Monday, December 2, 2013

Iron Wars: Hand-to-Hand Combat for Vital Nutrients

            You have likely inhaled several fungal spores while reading this sentence. Fungi are ubiquitous members of our environments, present almost everywhere humans live. In order to reproduce, these organisms create airborne spores that can disperse and spread. Luckily, inhalation of these fungal spores typically has no effect on the person that inhales them. However, in the case of an immunocompromised person, fungi can cause harmful infections in people (1). Aspergillus fumigatus is an example of such a fungus, a common organism found in close association with humans. This fungus can cause a disease, known as aspergillosis, in immunocompromised individuals, when the fungus infects various parts of the body (1). However, in rare cases, a healthy person can be infected with Aspergillus in the cornea of the eye. This disease, called fungal keratitis, causes eye pain, blurred vision, and clouding of the cornea. If left untreated, this infection can lead to severe impairment of vision or even blindness (2).
 
Fungal keratitis in human cornea
            When Aspergillus infects another organism, like a human or another susceptible mammal, it needs to find all the food and nutrients it needs from sources inside that organism’s body. Like most other organisms, Aspergillus requires iron in order to survive and since other organisms need iron as well, the fungus can usually find a source of this iron in the host organism’s blood and fluids. Here, iron can exist in a free-floating soluble form or attached to proteins that transport or store the molecule. During an Apsergillus infection, since both the fungus and the host need iron, the two organisms enter into a heated battle for the iron present in the host’s body. Both sides employ different weapons and tactics in order to win over the iron source and use it for themselves.
            To pick up iron from its environment, Aspergillus uses a molecule called a siderophore. On the outside of the cell, these structures act like iron magnets for the fungus, attracting and binding soluble iron in the fungus’ surroundings. On the inside of the cell, siderophores help store iron for the cells to use later (3). This action makes extracellular siderophores in particular very important when iron is low in the surroundings. Without the ability to bind iron and bring it in to the cell, Aspergillus becomes less virulent (3).
           Humans have their own iron-carrying and iron-storing molecules to do battle with, called transferrin and ferritin, respectively (4). However, the iron-binding strength of the siderophore gives the Aspergillus an advantage in hand-to-hand combat for iron. This is demonstrated in mice infected with Aspergillus, when levels of iron in the mouse blood decreased when the fungus was introduced. Additionally, when iron is added to the mouse’s blood, the severity of the Aspergillus infection increased, suggesting that the fungus thrived on this increase in iron (5). With the fungus stealing iron so efficiently, the human body needs to find a way to level the playing field, and it does so by targeting siderophores.
            Lipocalin-1 is a molecule produced by human cells that can bind fungal siderophores. Blocking the siderophores with this molecule renders them useless in iron binding, impairing Aspergillus’ ability to take up iron. This effect was shown in mice that were treated with human Lipocalin-1 during Aspergillus infection. Mice that received topical treatment of the human produced molecule had a decrease in the amount of fungus that grew in their cornea (5).
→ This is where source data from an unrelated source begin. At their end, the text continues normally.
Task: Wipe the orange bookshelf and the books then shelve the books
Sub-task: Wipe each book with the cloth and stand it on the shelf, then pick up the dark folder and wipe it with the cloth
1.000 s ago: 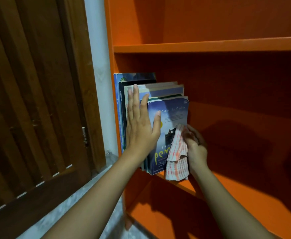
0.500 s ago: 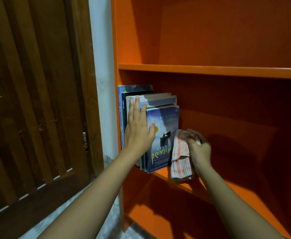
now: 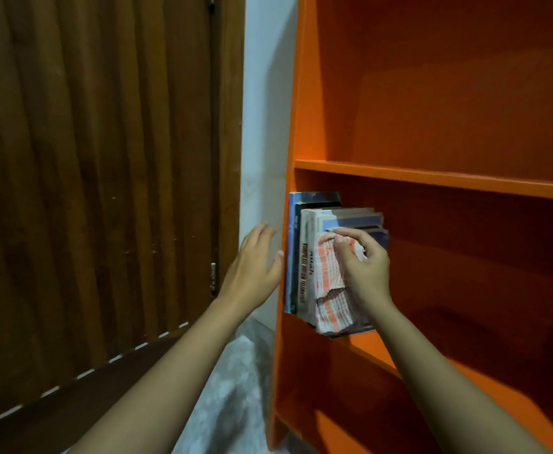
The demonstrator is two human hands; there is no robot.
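The right grip (image 3: 365,273) pinches the checked cloth (image 3: 329,290) against the upright books (image 3: 296,257) at the left end of the orange bookshelf (image 3: 432,181). The left grip (image 3: 254,267) hovers open alongside, so a hard wipe could topple them rightward.

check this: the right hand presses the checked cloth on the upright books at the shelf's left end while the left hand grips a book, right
Not quite. In the head view the left hand grips no book: it is open, off the books, beside the left side of the orange bookshelf. The right hand does hold the checked cloth against them.
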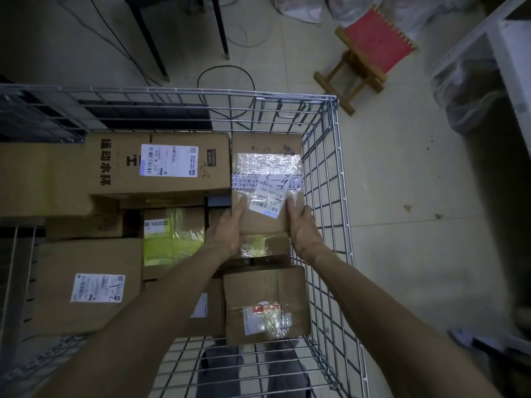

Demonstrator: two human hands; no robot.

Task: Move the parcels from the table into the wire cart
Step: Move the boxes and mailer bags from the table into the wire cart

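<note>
1. Now the left hand (227, 229) grips the near left edge of a taped parcel (265, 168), and the right hand (304, 229) grips its near right edge.
2. Parcel is inside the wire cart (324, 156), in the far right corner, above other parcels (92, 282).

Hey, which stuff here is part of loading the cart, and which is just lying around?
Part of the job: wire cart; taped parcel, gripped by the left hand and right hand; other parcels in the cart.
Lying about: folding stool with a red seat; white sacks; white shelf.
</note>
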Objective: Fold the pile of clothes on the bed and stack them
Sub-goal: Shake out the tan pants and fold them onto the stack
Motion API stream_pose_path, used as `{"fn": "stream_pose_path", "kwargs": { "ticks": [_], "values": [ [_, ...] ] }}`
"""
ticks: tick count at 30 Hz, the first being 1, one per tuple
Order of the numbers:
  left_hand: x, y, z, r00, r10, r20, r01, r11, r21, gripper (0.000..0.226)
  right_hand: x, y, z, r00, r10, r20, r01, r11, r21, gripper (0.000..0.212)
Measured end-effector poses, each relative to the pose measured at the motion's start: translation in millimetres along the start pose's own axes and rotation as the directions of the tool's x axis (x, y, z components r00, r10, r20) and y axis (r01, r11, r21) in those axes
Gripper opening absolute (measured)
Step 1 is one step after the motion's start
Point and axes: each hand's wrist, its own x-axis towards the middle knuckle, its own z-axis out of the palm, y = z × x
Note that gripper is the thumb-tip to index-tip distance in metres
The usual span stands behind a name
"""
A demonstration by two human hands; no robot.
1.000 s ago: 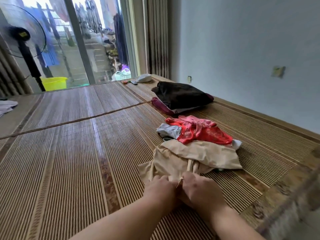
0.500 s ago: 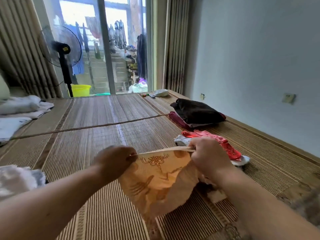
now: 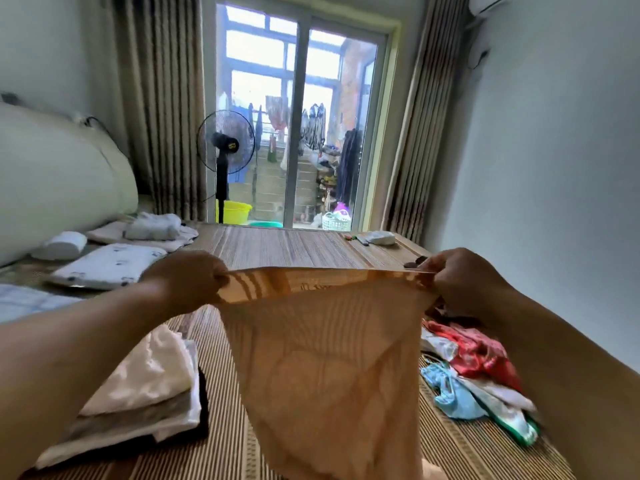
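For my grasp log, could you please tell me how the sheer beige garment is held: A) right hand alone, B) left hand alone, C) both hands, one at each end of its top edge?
C: the left hand and the right hand each grip one end of the top edge of the sheer beige garment, stretched between them.

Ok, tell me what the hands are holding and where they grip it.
The sheer tan garment, by its top band: left hand grips one end, right hand the other.
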Motion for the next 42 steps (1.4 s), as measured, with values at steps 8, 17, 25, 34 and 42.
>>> {"fn": "stream_pose_path", "kwargs": {
  "ticks": [8, 17, 25, 34, 42],
  "values": [
    [-1.3, -43.5, -60.2, 0.948, -0.262, 0.184, 0.320, 0.758, -0.568, 0.026, 5.9, -39.9, -2.8, 0.985, 0.158, 0.073, -0.174, 0.910, 0.377, 0.027],
    [3.2, -53.9, -118.9, 0.941, -0.286, 0.183, 0.306, 0.483, -0.820, 0.023, 29.7, -91.4, -28.1, 0.993, 0.073, 0.087, -0.114, 0.583, 0.804, 0.024],
    [-11.9, -77.7, -150.9, 0.928, 0.033, 0.371, 0.310, 0.483, -0.819, 0.021, 40.5, -89.5, -28.1, 0.995, 0.090, 0.047, -0.094, 0.629, 0.772, 0.029],
    [-14.0, -83.9, -125.7, 0.975, 0.077, 0.207, 0.133, 0.544, -0.829, 0.070, 41.8, -84.4, -22.4, 0.998, -0.037, -0.045, 0.058, 0.684, 0.727, 0.020],
    [-12.2, -71.4, -88.7, 0.978, 0.152, -0.145, -0.186, 0.947, -0.262, 0.025, 44.8, -79.7, -25.1, 0.985, 0.027, -0.171, 0.099, 0.724, 0.683, 0.014]
  ]
}}
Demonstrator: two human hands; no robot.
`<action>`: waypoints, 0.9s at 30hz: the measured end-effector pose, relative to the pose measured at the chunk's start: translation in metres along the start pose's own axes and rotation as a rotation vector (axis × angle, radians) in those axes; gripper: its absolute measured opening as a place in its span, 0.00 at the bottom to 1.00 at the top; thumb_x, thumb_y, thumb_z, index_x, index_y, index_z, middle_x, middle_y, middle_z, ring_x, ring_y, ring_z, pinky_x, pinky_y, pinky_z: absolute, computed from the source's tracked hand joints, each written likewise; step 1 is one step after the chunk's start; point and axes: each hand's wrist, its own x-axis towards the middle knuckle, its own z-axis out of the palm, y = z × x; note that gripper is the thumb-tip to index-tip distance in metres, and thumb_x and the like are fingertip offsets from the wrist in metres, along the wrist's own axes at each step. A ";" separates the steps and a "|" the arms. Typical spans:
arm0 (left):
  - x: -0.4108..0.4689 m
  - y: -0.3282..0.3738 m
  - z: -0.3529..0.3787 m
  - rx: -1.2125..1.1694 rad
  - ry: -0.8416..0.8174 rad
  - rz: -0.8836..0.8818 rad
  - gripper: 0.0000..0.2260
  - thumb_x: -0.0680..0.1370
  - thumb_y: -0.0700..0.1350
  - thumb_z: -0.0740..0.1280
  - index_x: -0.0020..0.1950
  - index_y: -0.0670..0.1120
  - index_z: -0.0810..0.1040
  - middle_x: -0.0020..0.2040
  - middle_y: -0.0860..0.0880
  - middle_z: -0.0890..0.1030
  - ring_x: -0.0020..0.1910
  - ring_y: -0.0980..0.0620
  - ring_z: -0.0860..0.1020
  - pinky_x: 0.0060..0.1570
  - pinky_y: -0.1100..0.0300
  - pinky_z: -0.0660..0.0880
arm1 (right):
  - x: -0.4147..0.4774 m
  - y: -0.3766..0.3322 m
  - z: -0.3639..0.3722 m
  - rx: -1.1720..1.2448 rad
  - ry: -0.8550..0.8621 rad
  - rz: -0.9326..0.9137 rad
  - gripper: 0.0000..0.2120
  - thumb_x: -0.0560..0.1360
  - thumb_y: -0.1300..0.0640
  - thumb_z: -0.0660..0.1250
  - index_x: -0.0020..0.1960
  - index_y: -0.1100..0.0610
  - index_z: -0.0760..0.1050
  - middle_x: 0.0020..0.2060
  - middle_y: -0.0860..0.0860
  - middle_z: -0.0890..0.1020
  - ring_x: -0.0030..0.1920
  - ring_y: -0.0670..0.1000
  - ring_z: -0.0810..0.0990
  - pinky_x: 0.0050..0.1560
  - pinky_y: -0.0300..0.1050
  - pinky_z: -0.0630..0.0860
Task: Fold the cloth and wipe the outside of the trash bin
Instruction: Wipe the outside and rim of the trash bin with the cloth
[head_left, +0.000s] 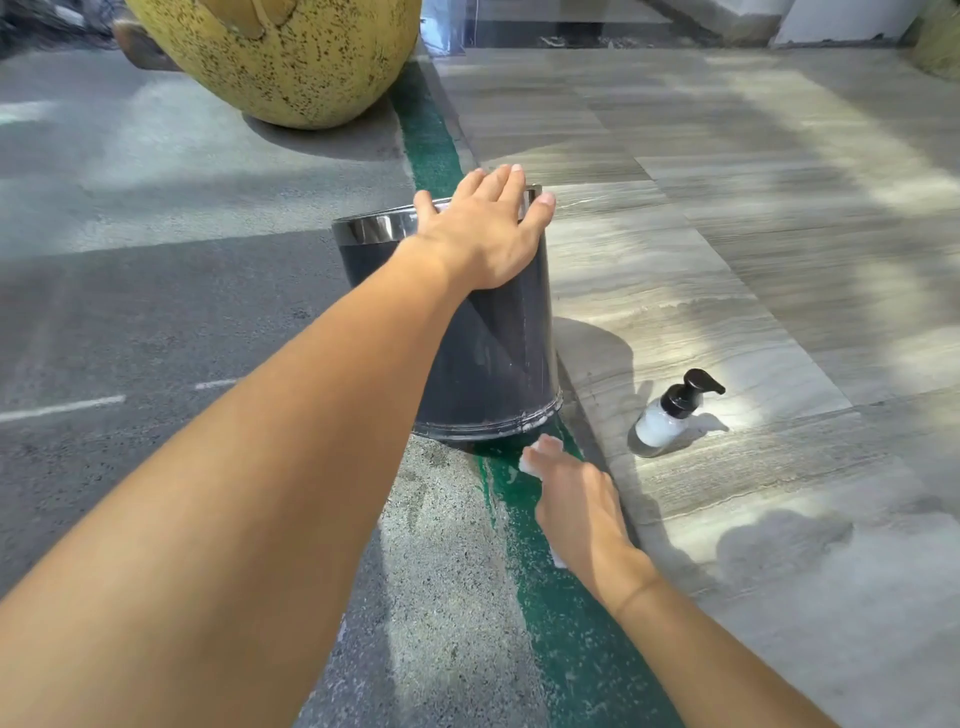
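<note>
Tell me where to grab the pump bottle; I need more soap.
Grip the pump bottle round its white body, coming from above and the near side. It stands upright alone on the tiles, and its spout points right, so the body is clear to wrap.

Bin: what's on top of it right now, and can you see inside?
The left hand lies flat over the bin's chrome rim, fingers spread. The inside is hidden: the bin tips away and the hand covers the opening. The right hand holds the cloth at the base.

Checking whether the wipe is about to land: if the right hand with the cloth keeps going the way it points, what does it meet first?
Most likely the lower rim of the trash bin; the right hand and its cloth point straight toward it, though depth is uncertain.
</note>
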 end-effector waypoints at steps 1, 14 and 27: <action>-0.004 0.004 0.003 0.021 0.014 0.011 0.34 0.78 0.67 0.39 0.81 0.53 0.48 0.81 0.57 0.49 0.80 0.54 0.46 0.72 0.33 0.42 | -0.004 0.010 0.001 0.032 -0.014 0.052 0.22 0.70 0.72 0.58 0.51 0.46 0.72 0.52 0.48 0.82 0.37 0.52 0.82 0.37 0.45 0.81; -0.128 0.061 0.112 0.245 0.315 0.185 0.30 0.83 0.60 0.44 0.81 0.47 0.44 0.82 0.52 0.43 0.80 0.47 0.42 0.71 0.29 0.43 | -0.010 0.066 -0.095 0.571 0.303 0.170 0.20 0.74 0.68 0.64 0.58 0.49 0.81 0.60 0.46 0.81 0.61 0.36 0.75 0.66 0.34 0.68; -0.158 0.069 0.038 -0.903 0.005 0.053 0.22 0.82 0.47 0.62 0.76 0.49 0.66 0.73 0.52 0.73 0.68 0.69 0.69 0.73 0.60 0.62 | -0.007 0.010 -0.182 1.472 0.072 0.200 0.21 0.76 0.74 0.60 0.63 0.57 0.76 0.57 0.56 0.82 0.59 0.52 0.80 0.59 0.46 0.76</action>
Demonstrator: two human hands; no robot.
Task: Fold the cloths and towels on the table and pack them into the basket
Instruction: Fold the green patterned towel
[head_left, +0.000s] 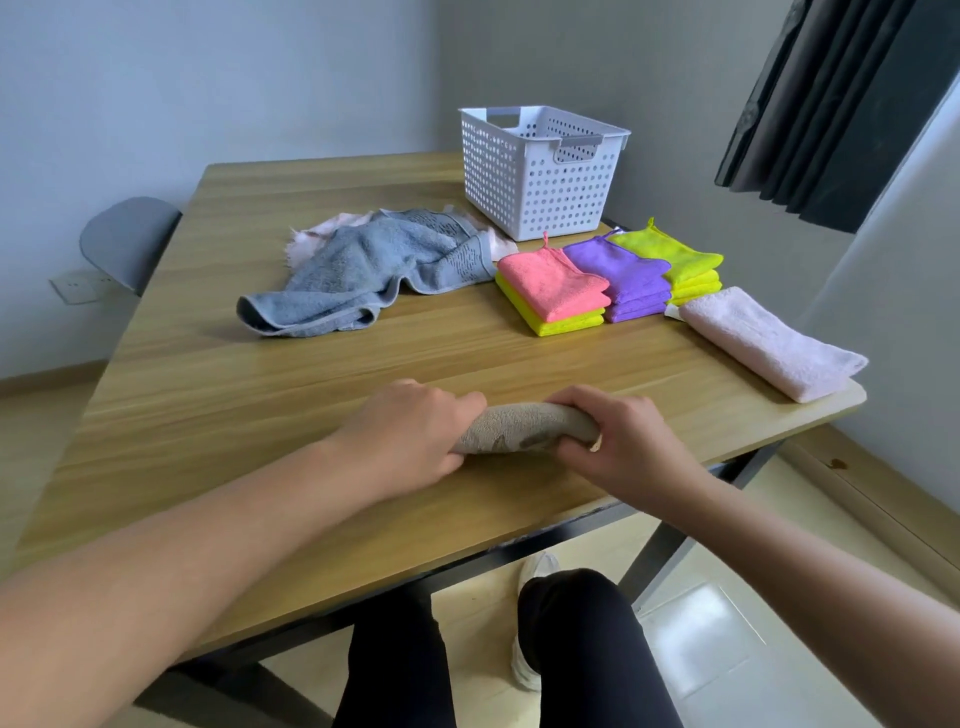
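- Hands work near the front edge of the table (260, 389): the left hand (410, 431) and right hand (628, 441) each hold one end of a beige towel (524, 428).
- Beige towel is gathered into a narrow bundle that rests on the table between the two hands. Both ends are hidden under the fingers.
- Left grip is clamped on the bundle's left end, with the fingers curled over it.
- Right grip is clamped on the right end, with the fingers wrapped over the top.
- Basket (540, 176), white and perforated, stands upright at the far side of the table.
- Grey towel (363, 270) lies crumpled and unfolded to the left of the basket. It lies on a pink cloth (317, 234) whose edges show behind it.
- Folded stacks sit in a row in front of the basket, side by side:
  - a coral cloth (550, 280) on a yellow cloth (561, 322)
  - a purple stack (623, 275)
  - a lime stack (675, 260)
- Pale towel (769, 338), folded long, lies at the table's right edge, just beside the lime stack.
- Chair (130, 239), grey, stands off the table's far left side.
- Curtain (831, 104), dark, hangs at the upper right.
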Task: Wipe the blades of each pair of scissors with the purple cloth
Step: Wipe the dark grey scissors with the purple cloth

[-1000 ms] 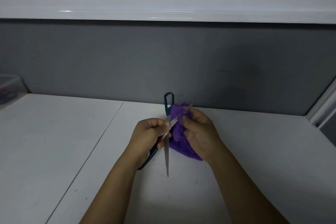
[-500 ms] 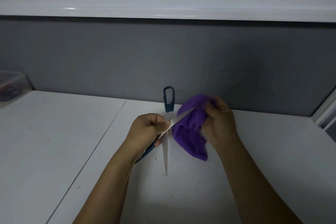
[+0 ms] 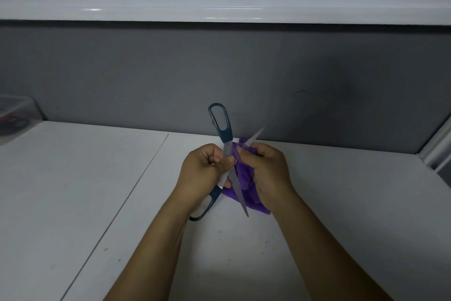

This suggest that Lipocalin-1 is an effective weapon in combating siderophore use by Aspergillus during infection.
Some interactions between siderophores, iron,and host cell molecules
            As a tactical fighter, Aspergillus needs ways to deploy its siderophores only when it needs them. When iron is scarce in the environment, the fungus wants to produce an abundance of siderophores to give itself every advantage in trapping what little iron there is. However, when iron is common and the fungus doesn’t need to waste its energy trying to find iron, Aspergillus makes fewer siderophores. In addition, too much iron uptake can be toxic to a cell, so it is important to regulate this process.To do this, the fungus utilizes a system to sense the iron in the environment and respond to those levels. For Aspergillus, this system hinges on a transcriptional regulator called SreA. This gene set is activated by high iron levels in the surroundings and represses the uptake and storage of iron by the fungus. When SreA is deleted, iron levels in the cell build up under high-iron conditions, creating harmful circumstances for the fungus (3). SreA presents a potential target for warfare against Aspergillus; inactivating SreA could turn this fungus’ own weapons against it and make iron acquisition toxic for fungal cells.
            Aspergillus also needs specific equipment to build its siderophores. The biosynthetic pathway that makes extracellular siderophores in this fungus incorporates the molecule mevalonate at a crucial step in the process. Without the inclusion of this molecule in its siderophores, the fungus seems to be unable to carry out infection. This was demonstrated by testing in mice. Deleting genes which encode the enzymes that incorporate mevalonate into siderophores resulted in an Aspergillus strain that does not infect the corneas of mice, suggesting that mevalonate plays a crucial role in the virulence of this fungus (5).
            Realizing the importance of siderophores and their biosynthesis as factors in Aspergillus infection can help identify treatments for these infections. Humans naturally produce one compound, Lipocalin-1, which targets siderophores and helps fight infection. Other compounds with similar actions can also be used to target siderophores and treat Aspergillus infections. Perhaps the most powerful weapons at our disposal are statins and iron chelator compounds. Statins work to block the enzymes that incorporate mevalonate into extracellular siderophores. When these compounds are applied topically to mice that are infected with Aspergillus, the severity of the infection is significantly decreased (5). Iron chelators act in a similar fashion to siderophores, binding iron with high affinity and sequestering it. These compounds can compete with fungal siderophores for iron and prevent the siderophores from binding it. Topical treatment with iron chelator compounds in Aspergillus infected mice also decreased the severity of these infections. Furthermore, when these two treatments were combined, they seemed to have additive effects, decreasing the severity of Aspergillus infection more so than either did separately (5).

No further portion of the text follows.